• Work required
Return the data verbatim, without pictures.
----- Stored data
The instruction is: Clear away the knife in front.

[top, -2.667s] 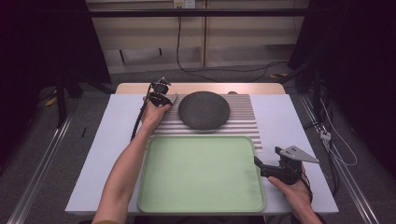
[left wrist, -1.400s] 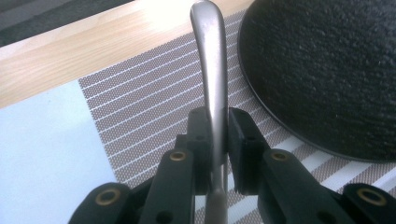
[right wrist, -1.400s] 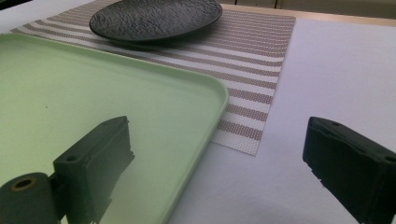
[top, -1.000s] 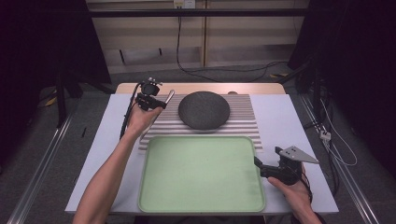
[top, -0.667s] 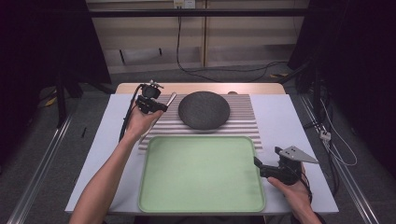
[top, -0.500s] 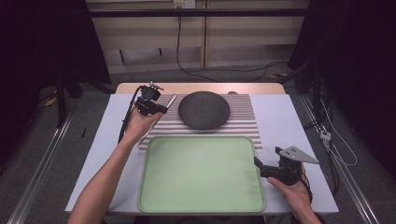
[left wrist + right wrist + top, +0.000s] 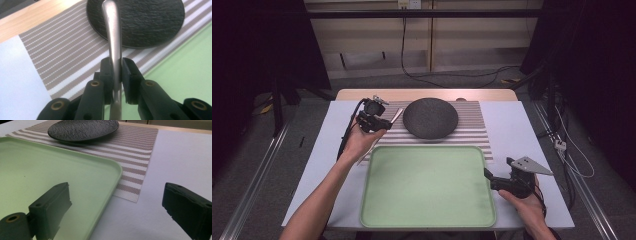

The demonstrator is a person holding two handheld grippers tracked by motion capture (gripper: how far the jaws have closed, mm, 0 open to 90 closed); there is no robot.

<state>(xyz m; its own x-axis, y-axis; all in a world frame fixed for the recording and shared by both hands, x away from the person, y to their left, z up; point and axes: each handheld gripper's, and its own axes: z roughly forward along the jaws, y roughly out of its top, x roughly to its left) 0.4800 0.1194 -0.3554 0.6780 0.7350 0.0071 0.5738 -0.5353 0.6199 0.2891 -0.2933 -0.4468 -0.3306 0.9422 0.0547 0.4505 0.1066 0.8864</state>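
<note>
The left hand-held gripper (image 7: 116,75) clamped a metal utensil handle (image 7: 113,32) above the striped mat (image 7: 472,131); the right hand-held gripper (image 7: 117,207) gaped wide, empty, beside the green tray (image 7: 427,187).

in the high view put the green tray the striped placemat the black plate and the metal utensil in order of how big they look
1. Green tray, largest.
2. Striped placemat, partly covered by tray and plate, so its rank against the tray is unsure.
3. Black plate.
4. Metal utensil, smallest, in the left hand-held gripper.

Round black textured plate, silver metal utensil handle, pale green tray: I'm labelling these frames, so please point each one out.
Round black textured plate (image 7: 430,117), high view, centre of its top face.
Silver metal utensil handle (image 7: 113,37), left gripper view, the shaft above the shut jaws.
Pale green tray (image 7: 113,171), right gripper view, its raised corner rim.
</note>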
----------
• Exercise answer
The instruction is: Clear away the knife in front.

[top, -2.667s] 
[left wrist, -1.400s] 
[right wrist, -1.400s] 
[top, -1.000s] 
[top, -0.667s] 
[top, -0.500s] 
[left wrist + right wrist + top, +0.000s] 

The demonstrator is a person holding two handheld grippers tracked by motion capture (gripper: how far the jaws have closed, mm, 0 open to 90 closed); there is no robot.

<state>(xyz m; its own x-axis, y-axis; all in a world frame fixed for the recording and shared by both hands, x away from the person, y to their left, z up; point and axes: each handheld gripper's, and its own axes: z roughly forward along the jaws, y roughly out of its top, x roughly to its left) 0.4800 0.1194 -0.3554 0.6780 0.7350 0.0071 0.5738 -0.5353 0.6199 0.2891 -0.2933 -0.4468 -0.3306 0.9422 0.0547 0.4505 0.1066 0.8864</state>
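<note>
The left hand-held gripper (image 7: 116,75) clamped a metal utensil handle (image 7: 113,32) above the striped mat (image 7: 472,131); the right hand-held gripper (image 7: 117,207) gaped wide, empty, beside the green tray (image 7: 427,187).

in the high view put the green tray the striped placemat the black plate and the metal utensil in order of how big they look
1. Green tray, largest.
2. Striped placemat, partly covered by tray and plate, so its rank against the tray is unsure.
3. Black plate.
4. Metal utensil, smallest, in the left hand-held gripper.

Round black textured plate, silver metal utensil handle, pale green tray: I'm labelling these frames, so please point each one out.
Round black textured plate (image 7: 430,117), high view, centre of its top face.
Silver metal utensil handle (image 7: 113,37), left gripper view, the shaft above the shut jaws.
Pale green tray (image 7: 113,171), right gripper view, its raised corner rim.
</note>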

Nothing more belongs to the answer.